Yeah, we had a discussion in chat touching on this the other week. In my head, we all got into wrestling watching Hulk Hogan and Ultimate Warrior. I can comprehend people who started watching in 1998-99 as well, but everything in between and after, I can't get my head around as far as people becoming fans during the time. Channel 4 definitely did get new viewers, a nerdy lad in our school (he had glasses and a 9PM bedtime and his mum was an RE teacher and everything) started watching Heat. He borrowed and lost my WWF The Music Volume 4 CD as well, no explanation other than he lost it. He bought me a new copy of it, so it's not like he just nicked it for himself. I reckon his mother caught him listening to Undertaker's music on it and snapped it in half.

 

Mind you, that 94-95 period was like a boom period for me. I was such an innocent at the time, I didnt even realise WWF was only selling out in towns who were desperate for live entertainment. I used to believe what ever they told me. If WCW was on I'd be like "well, this is where the big boys play. You cant argue that" and then when WWF was on I'd be thinking "this is the New Generation. What a manuvour that time!" What ever these promotions fed me, I'd eat, so I might have devalued my own point in the first paragraph there.

I remember hoping that the fake Legion of Doom would turn in the local paper so I could write into Gorilla Monsoon and grass them up, like he'd asked in the UK insert in the WWF magazine.

 

Survivor Series 98 got a lot of my mates into it. No exaggeration, there was a load of wrestling fans who cropped up, all would say Survivor Series was the night they got into it. It was the perfect PPV as well. It had everything that made the WWF great at the time.
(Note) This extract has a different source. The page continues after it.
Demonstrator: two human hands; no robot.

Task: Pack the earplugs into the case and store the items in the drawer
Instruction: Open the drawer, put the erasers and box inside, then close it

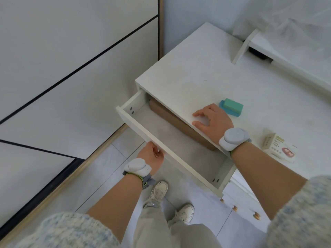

Survivor Series '98 was the start of my own attitude era. It was definitely what got me back into watching wrestling big-time when I borrowed the tape off a lad at school. For ages I'd only been watching the highlights shows and not even very often. I borrowed WrestleMania 14 on tape when that was on and never even made it to the end. I point-blank refused to accept my mate telling me that X-Pac had different music to DX, which shows how little I'd seen of him. I even didn't bother buying the WWF Magazine with Val Venis on the front, first issue I'd missed since the first one I got in August '91 (with Bulldog on the front, and an advert for SummerSlam on the back). But from Survivor Series on, I was as big a fan as I'd ever been. I ordered my first Euroshop item (the blue bull Rock t-shirt) by that Christmas.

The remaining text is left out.